The FDA’s restrictions on mifepristone create unnecessary risk for medical providers, patients and people who travel to other states to receive abortion care.
While safeguards exist to protect the privacy of medical records, the patient agreement documentation required by the FDA creates an added risk for patients who travel for medical treatment from states where their abortion is illegal. The documentation of their abortion remains in their medical records, and can be viewed by providers in their home state.
Abortion providers have also been targets for hackers seeking to steal information about both patients and providers. In 2021, for example, hackers accessed data roughly 400,000 patients from Planned Parenthood Los Angeles.
The FDA’s strict requirements also hamper access to safe reproductive care. The certification requirement for providers and pharmacists opens them up to potential liability if they serve patients from other states that have restrictive abortion laws, even if the provider is in full compliance with their state’s laws. And the administrative burdens associated with becoming specially certified deter health care providers and pharmacists from signing up to prescribe and dispense mifepristone in the first place.
In addition, health care providers who may move to other states in the future to practice might think twice about completing a certification to prescribe mifepristone, as it may expose them to liability or professional consequences in the future.

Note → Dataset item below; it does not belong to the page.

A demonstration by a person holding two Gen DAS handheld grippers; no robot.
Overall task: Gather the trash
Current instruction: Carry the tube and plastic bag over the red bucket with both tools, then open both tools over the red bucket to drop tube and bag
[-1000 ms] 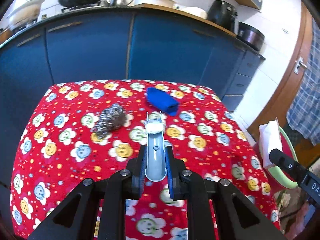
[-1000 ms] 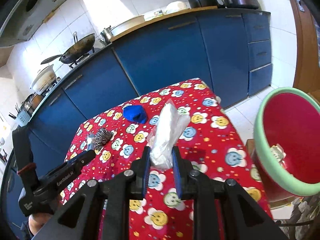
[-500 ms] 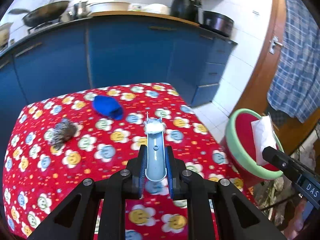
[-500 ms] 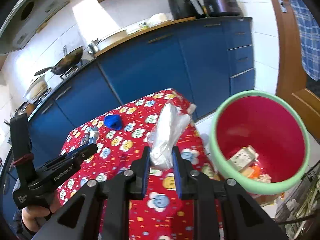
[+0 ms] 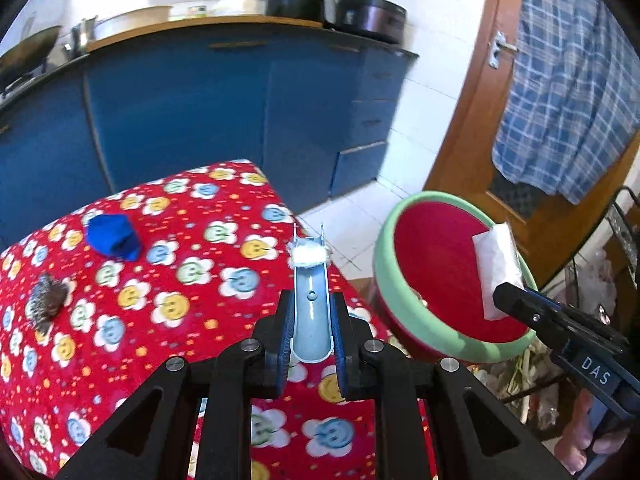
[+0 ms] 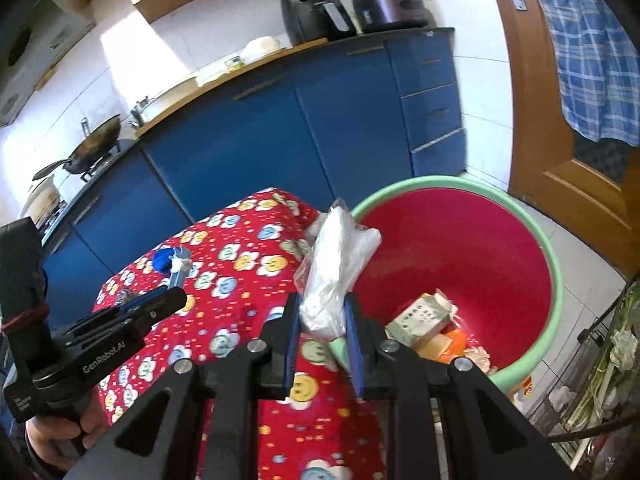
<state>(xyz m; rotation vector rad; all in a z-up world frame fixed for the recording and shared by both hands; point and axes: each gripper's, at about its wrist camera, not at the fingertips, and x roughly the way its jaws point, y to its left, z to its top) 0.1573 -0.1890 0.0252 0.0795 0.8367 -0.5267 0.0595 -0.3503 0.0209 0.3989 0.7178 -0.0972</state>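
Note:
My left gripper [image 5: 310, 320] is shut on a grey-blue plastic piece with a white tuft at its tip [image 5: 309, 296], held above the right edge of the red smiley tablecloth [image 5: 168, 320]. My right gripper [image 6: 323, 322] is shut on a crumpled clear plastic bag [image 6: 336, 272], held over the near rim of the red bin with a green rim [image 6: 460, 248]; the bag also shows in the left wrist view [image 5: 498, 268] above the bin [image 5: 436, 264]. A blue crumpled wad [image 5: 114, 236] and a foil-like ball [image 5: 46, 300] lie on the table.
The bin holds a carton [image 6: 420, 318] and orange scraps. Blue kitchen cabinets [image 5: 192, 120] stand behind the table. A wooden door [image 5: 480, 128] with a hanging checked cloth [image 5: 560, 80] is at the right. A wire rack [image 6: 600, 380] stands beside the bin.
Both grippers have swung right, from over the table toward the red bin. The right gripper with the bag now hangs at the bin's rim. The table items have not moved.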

Today’s lawsuit asserts that the FDA exceeded its authority by continuing its unnecessary and extremely burdensome restrictions on mifepristone. The lawsuit also asserts that the FDA’s actions violate the constitutional principle of equal protection.
The lawsuit asks the court to find the FDA’s REMS restrictions unlawful and to bar the federal agency from enforcing or applying them to mifepristone. It also seeks to ensure that mifepristone remains accessible, as a safe and effective drug that Arizonans commonly rely on.